Collection entries
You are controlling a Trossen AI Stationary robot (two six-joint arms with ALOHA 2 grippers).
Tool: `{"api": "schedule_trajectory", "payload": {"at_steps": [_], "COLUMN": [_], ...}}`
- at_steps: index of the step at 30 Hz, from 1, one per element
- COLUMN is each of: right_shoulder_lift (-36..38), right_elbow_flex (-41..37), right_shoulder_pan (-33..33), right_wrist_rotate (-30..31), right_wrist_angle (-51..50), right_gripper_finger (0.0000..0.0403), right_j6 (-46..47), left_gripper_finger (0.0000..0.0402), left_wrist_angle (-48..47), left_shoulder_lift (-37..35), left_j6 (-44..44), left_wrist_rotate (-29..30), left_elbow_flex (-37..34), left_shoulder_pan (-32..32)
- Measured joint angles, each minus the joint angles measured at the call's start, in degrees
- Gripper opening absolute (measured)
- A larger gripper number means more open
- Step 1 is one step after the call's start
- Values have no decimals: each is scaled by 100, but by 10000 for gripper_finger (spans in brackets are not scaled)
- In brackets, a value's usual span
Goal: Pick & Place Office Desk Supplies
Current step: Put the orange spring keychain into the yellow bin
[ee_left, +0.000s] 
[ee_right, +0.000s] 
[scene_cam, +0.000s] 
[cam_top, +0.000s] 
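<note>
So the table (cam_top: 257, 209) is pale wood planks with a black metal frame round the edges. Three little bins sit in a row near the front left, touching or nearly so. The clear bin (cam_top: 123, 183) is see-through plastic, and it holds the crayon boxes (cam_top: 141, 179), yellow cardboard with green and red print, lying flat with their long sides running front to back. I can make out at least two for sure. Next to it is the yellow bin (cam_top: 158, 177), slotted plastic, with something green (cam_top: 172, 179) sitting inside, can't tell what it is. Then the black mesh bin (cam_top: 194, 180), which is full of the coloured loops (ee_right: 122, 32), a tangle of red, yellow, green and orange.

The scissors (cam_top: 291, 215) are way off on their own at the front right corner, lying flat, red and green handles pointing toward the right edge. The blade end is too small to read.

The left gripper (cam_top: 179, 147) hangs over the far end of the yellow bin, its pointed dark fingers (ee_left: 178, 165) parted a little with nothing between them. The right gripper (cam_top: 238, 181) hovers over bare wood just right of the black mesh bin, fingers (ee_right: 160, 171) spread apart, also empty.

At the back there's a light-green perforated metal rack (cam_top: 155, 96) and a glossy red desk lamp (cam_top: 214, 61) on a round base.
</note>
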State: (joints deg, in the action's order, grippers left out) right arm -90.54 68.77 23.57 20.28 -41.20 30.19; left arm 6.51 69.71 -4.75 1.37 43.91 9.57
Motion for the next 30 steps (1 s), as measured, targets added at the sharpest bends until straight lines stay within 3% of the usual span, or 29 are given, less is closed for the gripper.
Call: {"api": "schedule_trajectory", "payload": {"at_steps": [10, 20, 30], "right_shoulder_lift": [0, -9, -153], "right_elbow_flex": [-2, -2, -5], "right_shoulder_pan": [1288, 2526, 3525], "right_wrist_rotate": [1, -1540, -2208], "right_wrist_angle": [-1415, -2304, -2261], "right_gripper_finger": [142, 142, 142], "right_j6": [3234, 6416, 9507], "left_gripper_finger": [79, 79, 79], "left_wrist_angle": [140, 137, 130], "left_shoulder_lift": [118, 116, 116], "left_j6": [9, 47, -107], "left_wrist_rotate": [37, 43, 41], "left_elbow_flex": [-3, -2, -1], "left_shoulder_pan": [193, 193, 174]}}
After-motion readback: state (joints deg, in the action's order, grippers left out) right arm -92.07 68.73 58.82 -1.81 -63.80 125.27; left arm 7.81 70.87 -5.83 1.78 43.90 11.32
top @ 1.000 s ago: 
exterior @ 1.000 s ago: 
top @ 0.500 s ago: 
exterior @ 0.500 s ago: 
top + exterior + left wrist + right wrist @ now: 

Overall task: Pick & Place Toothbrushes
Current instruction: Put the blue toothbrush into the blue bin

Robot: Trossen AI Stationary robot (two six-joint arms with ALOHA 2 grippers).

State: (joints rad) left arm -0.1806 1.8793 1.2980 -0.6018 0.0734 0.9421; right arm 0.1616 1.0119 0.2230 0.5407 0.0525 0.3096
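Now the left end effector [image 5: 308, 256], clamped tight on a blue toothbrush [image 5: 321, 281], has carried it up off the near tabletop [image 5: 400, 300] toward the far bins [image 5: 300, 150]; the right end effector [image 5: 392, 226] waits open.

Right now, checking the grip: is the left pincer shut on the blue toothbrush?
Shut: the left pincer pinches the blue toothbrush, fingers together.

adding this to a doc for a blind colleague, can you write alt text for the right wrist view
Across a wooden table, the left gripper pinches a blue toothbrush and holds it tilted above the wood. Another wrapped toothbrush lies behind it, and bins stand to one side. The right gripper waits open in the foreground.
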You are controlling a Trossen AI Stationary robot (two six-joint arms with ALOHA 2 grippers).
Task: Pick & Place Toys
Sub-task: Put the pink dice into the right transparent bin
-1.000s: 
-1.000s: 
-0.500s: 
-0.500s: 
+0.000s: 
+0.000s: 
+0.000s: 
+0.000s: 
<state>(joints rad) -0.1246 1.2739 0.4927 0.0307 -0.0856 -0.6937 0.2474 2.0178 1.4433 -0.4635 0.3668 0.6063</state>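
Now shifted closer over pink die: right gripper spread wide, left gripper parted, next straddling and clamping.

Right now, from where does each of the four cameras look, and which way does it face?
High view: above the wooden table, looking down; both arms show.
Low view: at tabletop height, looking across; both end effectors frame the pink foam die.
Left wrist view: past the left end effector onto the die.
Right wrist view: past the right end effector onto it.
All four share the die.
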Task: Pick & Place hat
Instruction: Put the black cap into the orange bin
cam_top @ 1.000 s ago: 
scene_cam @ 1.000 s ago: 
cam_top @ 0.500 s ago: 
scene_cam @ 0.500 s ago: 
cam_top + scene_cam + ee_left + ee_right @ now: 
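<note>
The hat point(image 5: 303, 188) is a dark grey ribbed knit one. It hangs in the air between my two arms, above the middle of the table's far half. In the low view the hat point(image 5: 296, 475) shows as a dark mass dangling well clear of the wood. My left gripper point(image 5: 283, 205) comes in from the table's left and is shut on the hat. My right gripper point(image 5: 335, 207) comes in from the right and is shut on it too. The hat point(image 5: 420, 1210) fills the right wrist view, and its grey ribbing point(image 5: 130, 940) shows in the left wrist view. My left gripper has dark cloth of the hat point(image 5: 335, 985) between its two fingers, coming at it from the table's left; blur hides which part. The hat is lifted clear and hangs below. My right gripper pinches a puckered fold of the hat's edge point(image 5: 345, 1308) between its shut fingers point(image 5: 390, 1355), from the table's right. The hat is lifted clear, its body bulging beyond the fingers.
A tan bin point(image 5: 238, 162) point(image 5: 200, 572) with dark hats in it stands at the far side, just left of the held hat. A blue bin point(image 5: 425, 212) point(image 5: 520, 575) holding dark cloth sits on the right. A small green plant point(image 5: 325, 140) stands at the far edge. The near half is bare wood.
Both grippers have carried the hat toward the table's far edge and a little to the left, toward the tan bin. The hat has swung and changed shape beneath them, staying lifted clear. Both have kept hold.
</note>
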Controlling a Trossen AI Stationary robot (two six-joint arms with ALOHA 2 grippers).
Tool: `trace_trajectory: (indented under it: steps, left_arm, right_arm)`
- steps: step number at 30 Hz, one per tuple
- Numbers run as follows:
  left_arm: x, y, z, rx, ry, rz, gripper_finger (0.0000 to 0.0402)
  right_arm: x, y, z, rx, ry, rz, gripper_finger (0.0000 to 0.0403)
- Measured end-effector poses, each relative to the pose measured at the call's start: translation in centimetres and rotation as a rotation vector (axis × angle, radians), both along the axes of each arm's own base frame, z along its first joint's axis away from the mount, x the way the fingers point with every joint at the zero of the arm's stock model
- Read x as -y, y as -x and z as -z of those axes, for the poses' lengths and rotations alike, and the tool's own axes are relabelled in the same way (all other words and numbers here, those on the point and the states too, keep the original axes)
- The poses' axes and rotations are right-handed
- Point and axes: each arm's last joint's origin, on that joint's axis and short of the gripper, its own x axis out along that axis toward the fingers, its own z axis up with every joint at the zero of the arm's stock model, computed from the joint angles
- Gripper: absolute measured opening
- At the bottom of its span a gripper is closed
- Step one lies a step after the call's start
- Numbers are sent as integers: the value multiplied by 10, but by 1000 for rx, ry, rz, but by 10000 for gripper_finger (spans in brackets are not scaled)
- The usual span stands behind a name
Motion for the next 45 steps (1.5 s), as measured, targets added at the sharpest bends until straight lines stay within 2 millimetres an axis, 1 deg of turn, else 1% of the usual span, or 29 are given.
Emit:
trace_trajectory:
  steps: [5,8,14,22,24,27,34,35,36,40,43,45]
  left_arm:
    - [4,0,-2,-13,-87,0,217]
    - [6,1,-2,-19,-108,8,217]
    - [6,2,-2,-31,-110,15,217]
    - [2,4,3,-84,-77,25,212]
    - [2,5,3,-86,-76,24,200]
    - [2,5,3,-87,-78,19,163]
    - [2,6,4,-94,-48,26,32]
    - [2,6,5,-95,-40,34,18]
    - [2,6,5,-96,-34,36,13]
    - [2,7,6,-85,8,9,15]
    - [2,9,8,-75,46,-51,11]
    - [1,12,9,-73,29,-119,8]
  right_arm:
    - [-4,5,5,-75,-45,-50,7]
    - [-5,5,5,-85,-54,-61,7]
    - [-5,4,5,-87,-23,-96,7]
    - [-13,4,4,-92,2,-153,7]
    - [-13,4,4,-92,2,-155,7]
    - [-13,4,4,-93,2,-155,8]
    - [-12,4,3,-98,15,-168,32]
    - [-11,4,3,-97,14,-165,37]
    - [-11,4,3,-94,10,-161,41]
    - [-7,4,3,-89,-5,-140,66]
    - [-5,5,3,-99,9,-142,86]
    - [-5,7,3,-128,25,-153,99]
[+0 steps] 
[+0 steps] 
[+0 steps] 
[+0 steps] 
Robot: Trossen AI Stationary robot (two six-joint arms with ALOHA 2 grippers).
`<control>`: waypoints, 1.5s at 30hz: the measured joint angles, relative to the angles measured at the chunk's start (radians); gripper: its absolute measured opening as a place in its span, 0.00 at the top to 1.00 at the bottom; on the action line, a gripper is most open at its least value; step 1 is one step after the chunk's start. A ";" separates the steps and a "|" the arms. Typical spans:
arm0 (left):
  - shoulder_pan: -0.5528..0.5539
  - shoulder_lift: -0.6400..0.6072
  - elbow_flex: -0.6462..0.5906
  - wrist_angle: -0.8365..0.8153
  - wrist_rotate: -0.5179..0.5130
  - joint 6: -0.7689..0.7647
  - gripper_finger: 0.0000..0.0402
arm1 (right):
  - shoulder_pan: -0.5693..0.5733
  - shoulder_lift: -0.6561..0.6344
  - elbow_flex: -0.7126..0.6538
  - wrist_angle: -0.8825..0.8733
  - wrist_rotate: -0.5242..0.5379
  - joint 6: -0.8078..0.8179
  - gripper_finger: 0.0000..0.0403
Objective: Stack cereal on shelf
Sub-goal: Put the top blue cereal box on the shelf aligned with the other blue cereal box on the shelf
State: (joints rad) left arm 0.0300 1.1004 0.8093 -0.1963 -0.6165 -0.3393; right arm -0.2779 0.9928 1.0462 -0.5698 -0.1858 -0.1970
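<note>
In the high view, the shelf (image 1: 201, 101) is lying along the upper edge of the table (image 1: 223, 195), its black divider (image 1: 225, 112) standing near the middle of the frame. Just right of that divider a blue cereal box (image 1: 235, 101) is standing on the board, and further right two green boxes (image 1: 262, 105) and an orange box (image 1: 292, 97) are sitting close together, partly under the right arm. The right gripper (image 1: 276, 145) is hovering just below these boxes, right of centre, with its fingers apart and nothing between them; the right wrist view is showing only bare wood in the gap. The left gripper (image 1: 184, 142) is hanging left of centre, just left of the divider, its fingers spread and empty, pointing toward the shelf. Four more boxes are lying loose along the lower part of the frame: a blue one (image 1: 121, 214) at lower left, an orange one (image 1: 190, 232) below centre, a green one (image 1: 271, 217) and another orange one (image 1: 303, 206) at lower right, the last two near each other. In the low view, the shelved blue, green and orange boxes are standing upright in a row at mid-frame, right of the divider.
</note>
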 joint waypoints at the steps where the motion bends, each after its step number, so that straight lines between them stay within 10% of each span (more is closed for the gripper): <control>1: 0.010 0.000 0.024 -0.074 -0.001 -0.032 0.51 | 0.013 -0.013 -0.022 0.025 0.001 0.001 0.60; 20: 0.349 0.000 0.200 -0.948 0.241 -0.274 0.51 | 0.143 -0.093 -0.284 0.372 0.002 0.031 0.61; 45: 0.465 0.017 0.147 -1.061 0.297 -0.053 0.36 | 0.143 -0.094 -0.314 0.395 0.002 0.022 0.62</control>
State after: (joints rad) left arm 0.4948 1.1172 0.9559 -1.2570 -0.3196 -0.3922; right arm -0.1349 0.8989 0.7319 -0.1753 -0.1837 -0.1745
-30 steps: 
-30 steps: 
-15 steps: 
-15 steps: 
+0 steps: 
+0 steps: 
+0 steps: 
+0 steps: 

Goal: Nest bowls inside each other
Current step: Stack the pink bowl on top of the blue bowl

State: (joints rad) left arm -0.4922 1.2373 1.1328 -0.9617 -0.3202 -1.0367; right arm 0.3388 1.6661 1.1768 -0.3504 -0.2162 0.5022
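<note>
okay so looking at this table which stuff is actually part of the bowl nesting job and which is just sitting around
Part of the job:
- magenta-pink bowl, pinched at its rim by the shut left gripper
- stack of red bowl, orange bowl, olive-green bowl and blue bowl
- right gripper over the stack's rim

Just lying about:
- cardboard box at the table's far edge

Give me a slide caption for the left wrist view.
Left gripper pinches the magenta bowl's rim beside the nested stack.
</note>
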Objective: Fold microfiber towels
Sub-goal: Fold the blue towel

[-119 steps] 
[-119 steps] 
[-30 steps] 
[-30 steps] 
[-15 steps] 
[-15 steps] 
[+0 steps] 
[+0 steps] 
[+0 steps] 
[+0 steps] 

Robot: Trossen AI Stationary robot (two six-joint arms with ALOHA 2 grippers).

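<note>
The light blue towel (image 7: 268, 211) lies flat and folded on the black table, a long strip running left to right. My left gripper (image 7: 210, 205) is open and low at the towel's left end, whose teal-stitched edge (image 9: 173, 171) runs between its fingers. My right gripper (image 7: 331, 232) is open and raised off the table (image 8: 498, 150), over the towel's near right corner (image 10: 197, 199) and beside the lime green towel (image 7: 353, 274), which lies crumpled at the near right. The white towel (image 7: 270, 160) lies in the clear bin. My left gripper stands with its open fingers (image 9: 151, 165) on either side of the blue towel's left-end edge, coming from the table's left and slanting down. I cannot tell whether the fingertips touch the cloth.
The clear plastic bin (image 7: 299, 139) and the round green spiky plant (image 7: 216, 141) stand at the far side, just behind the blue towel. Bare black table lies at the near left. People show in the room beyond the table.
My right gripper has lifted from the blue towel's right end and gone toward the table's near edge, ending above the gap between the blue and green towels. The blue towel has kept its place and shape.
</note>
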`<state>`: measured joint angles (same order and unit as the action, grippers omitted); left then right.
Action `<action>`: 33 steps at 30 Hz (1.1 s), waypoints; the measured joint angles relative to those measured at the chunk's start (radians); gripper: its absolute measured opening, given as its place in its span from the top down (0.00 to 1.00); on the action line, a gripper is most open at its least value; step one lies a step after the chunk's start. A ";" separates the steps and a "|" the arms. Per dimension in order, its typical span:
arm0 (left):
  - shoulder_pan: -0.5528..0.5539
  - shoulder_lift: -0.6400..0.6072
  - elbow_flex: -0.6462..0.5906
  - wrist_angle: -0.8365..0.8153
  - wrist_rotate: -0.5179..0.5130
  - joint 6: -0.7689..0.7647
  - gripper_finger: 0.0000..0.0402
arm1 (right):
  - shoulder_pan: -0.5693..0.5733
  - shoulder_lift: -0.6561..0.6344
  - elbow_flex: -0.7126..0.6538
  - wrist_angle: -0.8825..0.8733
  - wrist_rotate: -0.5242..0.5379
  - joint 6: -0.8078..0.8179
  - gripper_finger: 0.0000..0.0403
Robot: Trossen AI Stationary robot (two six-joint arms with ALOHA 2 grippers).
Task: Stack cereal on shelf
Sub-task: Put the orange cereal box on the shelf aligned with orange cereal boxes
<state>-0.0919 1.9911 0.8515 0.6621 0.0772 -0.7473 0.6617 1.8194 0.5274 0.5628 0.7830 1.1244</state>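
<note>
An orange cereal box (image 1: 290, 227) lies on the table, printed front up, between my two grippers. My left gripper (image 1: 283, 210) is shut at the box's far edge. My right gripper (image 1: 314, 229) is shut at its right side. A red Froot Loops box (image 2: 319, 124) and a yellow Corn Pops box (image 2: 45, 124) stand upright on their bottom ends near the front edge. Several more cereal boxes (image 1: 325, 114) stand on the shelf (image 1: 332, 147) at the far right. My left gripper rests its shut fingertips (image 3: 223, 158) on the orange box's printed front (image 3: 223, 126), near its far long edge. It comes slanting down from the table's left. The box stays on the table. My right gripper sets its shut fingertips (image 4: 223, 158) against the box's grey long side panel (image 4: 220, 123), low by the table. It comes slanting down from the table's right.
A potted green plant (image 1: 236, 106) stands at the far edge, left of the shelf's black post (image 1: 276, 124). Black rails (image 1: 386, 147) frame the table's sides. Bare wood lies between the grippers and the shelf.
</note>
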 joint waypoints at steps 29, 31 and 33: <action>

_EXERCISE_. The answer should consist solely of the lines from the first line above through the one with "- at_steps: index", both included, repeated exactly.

_EXERCISE SOLUTION_.
You are controlling a Trossen AI Stationary robot (two six-joint arms with ALOHA 2 grippers).
Tool: `{"api": "schedule_trajectory", "payload": {"at_steps": [_], "COLUMN": [_], ...}}`
- at_steps: index of the step at 30 Hz, from 1, one per element

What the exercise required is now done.